"At the moment when we should have turned back, I saw an old hood, that's an old seal that pulls a visor over his eyes and fights to a finish. I'd been tender-hearted and passed by just then a young seal that looked kinder pitiful at me and begged for life and I resolved that I'd get the old hood, come what would. He lured me away from the crowd, and when I finally succeeded in silencing him, the men were gone, and thru the snow I could not see the ship.
"Worse luck still the ice-pan on which I stood was beginning to shake and break up. I thought of the woman at home and the boy, and I thought of freezing to death out to sea and I guess, too, I thought o' my sins. The other fellows had gone back to the ship and I was alone, facing the cold, the storm and the night. Then I began to shout in the hope that they were not too far away to hear me.

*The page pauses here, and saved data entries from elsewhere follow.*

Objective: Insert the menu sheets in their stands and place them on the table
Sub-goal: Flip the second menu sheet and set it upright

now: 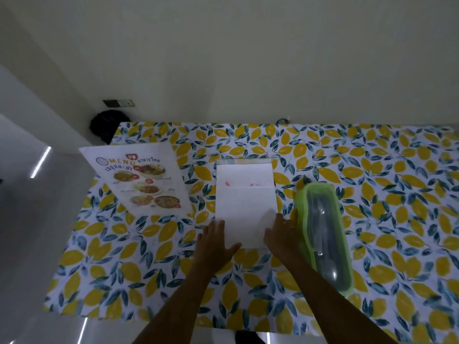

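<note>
A white menu sheet [244, 207] lies face down in the middle of the table, partly inside a clear flat stand [248, 162] whose far edge shows beyond the paper. My left hand [216, 240] rests flat on the sheet's near left corner. My right hand [280, 233] touches its near right edge, fingers spread. A second menu sheet [141, 180], printed with food pictures, lies face up at the table's left edge, overhanging it.
A green-rimmed box [323, 234] holding cutlery lies just right of my right hand. The table [397, 194] wears a lemon-print cloth. A dark bag [106, 127] sits past the far left corner against the wall.
</note>
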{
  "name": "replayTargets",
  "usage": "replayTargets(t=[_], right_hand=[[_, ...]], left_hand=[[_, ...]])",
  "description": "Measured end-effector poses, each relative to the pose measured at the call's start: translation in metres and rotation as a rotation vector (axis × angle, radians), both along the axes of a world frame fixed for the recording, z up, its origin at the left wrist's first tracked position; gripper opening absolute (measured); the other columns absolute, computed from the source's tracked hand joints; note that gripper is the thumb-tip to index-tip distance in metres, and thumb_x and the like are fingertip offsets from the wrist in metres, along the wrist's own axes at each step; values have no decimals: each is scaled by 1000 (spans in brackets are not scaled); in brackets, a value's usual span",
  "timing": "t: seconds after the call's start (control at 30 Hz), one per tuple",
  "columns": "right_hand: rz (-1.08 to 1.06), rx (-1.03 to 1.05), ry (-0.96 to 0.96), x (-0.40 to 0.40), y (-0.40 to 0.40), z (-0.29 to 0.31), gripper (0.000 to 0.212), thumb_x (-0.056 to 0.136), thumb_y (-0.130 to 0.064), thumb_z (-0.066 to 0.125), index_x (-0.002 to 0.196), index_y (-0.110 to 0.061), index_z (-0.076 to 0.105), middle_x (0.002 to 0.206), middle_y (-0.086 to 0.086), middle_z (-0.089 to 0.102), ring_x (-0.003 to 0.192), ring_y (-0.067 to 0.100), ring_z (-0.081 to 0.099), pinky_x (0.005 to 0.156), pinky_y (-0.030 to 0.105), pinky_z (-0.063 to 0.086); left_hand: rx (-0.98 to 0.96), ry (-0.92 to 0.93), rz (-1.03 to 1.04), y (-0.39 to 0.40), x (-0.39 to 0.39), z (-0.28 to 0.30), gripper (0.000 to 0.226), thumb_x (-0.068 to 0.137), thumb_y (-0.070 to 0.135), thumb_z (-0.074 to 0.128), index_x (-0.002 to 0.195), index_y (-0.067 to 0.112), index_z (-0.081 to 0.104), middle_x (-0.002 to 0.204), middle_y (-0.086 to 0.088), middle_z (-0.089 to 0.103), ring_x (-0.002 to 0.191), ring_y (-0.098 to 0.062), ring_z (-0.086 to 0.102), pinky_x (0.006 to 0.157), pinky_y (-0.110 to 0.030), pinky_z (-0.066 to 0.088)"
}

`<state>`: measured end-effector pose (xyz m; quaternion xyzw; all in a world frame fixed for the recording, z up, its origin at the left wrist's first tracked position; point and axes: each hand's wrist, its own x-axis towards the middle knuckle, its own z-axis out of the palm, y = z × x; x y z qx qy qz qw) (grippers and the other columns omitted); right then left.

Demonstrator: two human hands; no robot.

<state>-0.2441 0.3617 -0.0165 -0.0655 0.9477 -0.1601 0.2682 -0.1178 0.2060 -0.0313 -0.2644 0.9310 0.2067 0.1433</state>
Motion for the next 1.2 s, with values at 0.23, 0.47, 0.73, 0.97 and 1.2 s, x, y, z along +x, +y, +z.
replayTargets(t=[0.23, 0.47, 0.73, 0.97, 1.2], right_hand=[[-74, -138, 17, -1, 11, 6, 73, 70, -2, 55, 140, -19, 39, 148, 18, 35, 122, 39, 52, 92, 44, 52], [-46, -362, 137, 20, 51, 32, 54, 81, 10, 49, 125, -17, 63, 126, 8, 67, 116, 30, 61, 97, 37, 50], [-20, -558, 108, 85, 110, 66, 35, 89, 1, 59, 109, -21, 75, 104, 1, 75, 87, 16, 69, 69, 20, 53], [-56, -657, 108, 123, 136, 89, 28, 91, -4, 64, 110, -20, 75, 108, 4, 70, 82, 13, 64, 60, 9, 49], [42, -610, 247, 116, 135, 122, 20, 95, -28, 62, 111, -29, 73, 102, -6, 72, 81, -4, 65, 63, 14, 50]], left_hand=[[196, 216, 145, -6, 3, 13, 70, 87, 43, 65, 143, 14, 37, 140, -11, 49, 128, -30, 44, 106, -44, 37], [225, 368, 171, -17, 37, 39, 37, 98, 5, 38, 131, 16, 49, 114, -16, 67, 102, -34, 64, 81, -36, 49], [293, 488, 48, -13, 112, 69, 40, 90, 9, 62, 128, 23, 59, 128, -5, 64, 115, -20, 61, 94, -30, 49], [253, 597, -3, -3, 142, 92, 30, 90, 11, 66, 119, 17, 68, 122, -3, 68, 105, -16, 65, 84, -21, 48], [241, 675, -80, -9, 126, 121, 28, 96, 36, 58, 118, 24, 68, 115, 1, 70, 97, -12, 65, 77, -16, 46]])
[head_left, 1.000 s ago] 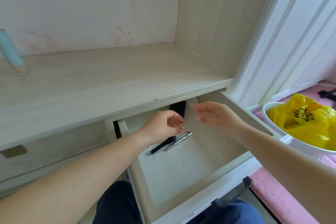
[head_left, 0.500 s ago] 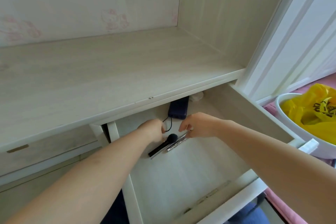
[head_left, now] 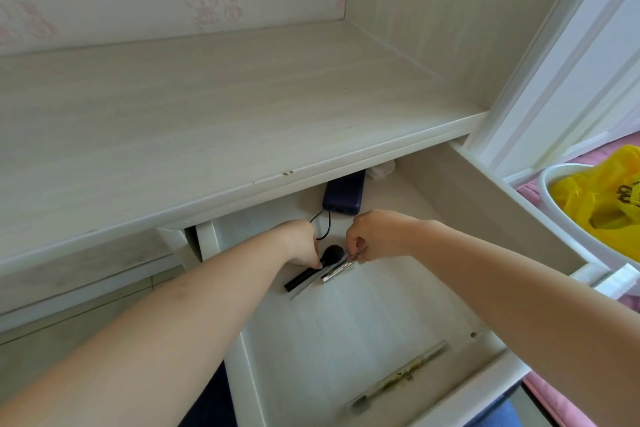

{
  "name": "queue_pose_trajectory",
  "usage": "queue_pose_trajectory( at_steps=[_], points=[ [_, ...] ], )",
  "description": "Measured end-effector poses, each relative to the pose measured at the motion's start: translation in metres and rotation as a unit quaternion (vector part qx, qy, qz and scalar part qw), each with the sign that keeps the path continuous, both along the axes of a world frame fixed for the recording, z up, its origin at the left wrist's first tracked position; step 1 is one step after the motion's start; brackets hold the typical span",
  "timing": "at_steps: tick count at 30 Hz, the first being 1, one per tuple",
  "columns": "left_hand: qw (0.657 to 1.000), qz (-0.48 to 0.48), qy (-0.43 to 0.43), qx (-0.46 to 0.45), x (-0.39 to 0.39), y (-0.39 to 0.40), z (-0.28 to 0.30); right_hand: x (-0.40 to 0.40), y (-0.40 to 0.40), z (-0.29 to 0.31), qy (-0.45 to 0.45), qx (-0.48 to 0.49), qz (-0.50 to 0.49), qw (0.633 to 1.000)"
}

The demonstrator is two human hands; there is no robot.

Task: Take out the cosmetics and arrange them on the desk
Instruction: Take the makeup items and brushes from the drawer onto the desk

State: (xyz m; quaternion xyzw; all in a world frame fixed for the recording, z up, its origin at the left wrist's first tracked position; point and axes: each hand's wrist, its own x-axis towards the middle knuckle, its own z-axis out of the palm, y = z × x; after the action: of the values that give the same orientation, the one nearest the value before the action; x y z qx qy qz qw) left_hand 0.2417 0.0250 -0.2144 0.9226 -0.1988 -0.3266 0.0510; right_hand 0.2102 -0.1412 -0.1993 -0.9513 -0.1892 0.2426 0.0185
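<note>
In the drawer (head_left: 349, 350) we pinch the black brush (head_left: 313, 269) with our left hand (head_left: 300, 242) and the silver tube (head_left: 338, 271) with our right hand (head_left: 375, 236), both lying side by side, slanting from near-left to far-right.

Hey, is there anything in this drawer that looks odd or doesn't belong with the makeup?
Yes: a dark blue power bank with a black cable lies at the back of the open drawer, behind the black brush and silver tube that the hands are picking up. It looks like electronics, not a cosmetic.

Black makeup brush (head_left: 311, 270) and silver tube (head_left: 337, 272) lie side by side in the open drawer (head_left: 346, 340)
</note>
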Motion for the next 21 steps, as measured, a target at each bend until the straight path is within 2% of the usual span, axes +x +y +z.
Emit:
queue_pose_trajectory(
  at_steps=[6,14,18,21],
  points=[
    [0.997,-0.029,-0.069,0.027,-0.009,-0.011,0.002,-0.003,-0.002,-0.003,0.003,-0.009,0.006,1.000],
    [0.994,-0.046,-0.095,0.033,-0.016,-0.009,0.006,-0.013,-0.014,0.011,-0.017,0.037,-0.038,0.998],
    [0.997,-0.001,-0.073,-0.029,-0.022,-0.007,0.024,-0.027,-0.026,0.030,-0.037,0.112,-0.103,0.988],
    [0.988,0.062,-0.005,-0.144,-0.030,-0.002,0.042,-0.043,-0.034,0.047,-0.050,0.183,-0.151,0.970]
  ],
)
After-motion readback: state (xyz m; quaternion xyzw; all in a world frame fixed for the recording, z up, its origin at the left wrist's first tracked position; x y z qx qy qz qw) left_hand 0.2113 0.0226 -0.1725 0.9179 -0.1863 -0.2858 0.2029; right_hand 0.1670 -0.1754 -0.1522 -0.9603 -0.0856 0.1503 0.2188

After some waiting, that seemed longer than probably 'twas, I heared two words and I don't honest think, if I gets to Paradise and the good Lord says, 'Come, Bob, there's room,' it'll sound half so good as it did to me then when I heared ringing out:
"'Comin', Bob!' It was the shout of Harbor Jim. I kept hollering and he found me and together we made our way back. I don't know jes' how and I don't believe he does, but when we reached the rest, we joined hands and felt our way back to the ship.
"I have asked him about it, many a time, but he always says, 'He showed me the way, Bob, and He'll show you the way. Ask Him, Bob.'
"He went after me when all the rest said he was a fool and a riskin' of his life. That's how I found my friend and I don't believe Jonathan ever loved David more'n I love Jim. He never goes scow-ways; he always sails straight. But you mustn't think I am the only one that loves him. Jerusalem spriggins, I do believe the whole world would love Jim, if they only could know him."

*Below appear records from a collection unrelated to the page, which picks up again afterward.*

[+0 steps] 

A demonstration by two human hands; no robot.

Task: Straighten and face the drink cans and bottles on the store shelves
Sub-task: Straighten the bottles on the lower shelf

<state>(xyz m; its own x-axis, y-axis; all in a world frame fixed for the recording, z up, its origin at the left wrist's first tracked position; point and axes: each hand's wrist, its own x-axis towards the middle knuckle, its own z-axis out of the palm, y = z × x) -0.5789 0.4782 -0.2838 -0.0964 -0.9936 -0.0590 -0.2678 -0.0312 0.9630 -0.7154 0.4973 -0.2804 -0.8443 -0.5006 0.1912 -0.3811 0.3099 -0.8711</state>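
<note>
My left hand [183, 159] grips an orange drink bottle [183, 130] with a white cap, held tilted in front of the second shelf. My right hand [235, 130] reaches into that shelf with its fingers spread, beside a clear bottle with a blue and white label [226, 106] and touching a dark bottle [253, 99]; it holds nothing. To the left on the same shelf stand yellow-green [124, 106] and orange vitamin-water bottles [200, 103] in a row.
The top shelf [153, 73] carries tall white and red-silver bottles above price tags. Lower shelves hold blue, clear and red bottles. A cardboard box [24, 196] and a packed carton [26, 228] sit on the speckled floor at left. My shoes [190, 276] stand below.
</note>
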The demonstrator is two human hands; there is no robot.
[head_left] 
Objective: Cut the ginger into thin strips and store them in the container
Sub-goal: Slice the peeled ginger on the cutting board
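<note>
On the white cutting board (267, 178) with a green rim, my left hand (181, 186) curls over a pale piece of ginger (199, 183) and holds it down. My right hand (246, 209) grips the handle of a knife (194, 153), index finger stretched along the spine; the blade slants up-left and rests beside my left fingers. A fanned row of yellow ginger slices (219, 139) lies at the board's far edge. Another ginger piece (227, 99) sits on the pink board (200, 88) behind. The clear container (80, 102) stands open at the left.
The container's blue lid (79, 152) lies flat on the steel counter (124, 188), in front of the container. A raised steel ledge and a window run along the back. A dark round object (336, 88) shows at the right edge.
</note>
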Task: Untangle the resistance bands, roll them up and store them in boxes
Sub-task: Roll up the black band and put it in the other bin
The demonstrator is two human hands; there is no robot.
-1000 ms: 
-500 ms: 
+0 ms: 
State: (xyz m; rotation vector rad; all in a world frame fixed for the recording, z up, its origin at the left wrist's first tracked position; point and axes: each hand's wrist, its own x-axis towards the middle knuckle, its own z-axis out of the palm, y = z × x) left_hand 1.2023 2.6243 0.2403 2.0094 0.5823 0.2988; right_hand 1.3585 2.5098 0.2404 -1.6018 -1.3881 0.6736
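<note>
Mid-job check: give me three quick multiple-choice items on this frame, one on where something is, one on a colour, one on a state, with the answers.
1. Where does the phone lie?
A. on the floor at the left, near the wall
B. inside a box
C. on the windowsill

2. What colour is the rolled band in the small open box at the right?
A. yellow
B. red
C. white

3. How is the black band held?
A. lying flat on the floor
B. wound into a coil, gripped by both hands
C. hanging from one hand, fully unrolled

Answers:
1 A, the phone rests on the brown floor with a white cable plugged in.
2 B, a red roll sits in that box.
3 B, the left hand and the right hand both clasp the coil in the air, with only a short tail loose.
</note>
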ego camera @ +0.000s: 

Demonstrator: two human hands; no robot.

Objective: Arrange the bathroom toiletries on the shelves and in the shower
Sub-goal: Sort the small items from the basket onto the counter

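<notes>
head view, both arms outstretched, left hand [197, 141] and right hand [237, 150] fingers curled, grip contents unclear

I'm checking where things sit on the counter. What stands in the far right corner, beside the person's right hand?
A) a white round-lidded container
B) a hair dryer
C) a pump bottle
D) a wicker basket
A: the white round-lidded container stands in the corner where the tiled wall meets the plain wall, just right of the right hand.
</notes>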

The lethargy that had been born out of the morning had completely disappeared. Bob had become all animation as he told of the finding of his friend. If I had not known that Bob was a man who never showed his feelings, except in most orderly and measured fashion, I should have thought, once or twice, that the tears were starting, but it must have been the dampness of the morning, that the sun was now fast drying up.
The city of St. John's now stood out clear in the sunshine. Harbor Jim's boat had gone thru the narrow entrance and disappeared out to sea. Both sides of the bay stood out sharp, revealing a harbor that from many viewpoints is as beautiful as that of Naples.
Bob carefully laid out his last fish and left it to dry on the flakes. Rubbing his sleeve across his face, he abruptly turned and said:
"I needs a plug of terbaccy. Walk down town and I'll tell you how Jim got his name."
I did not need a second invitation and we started toward town.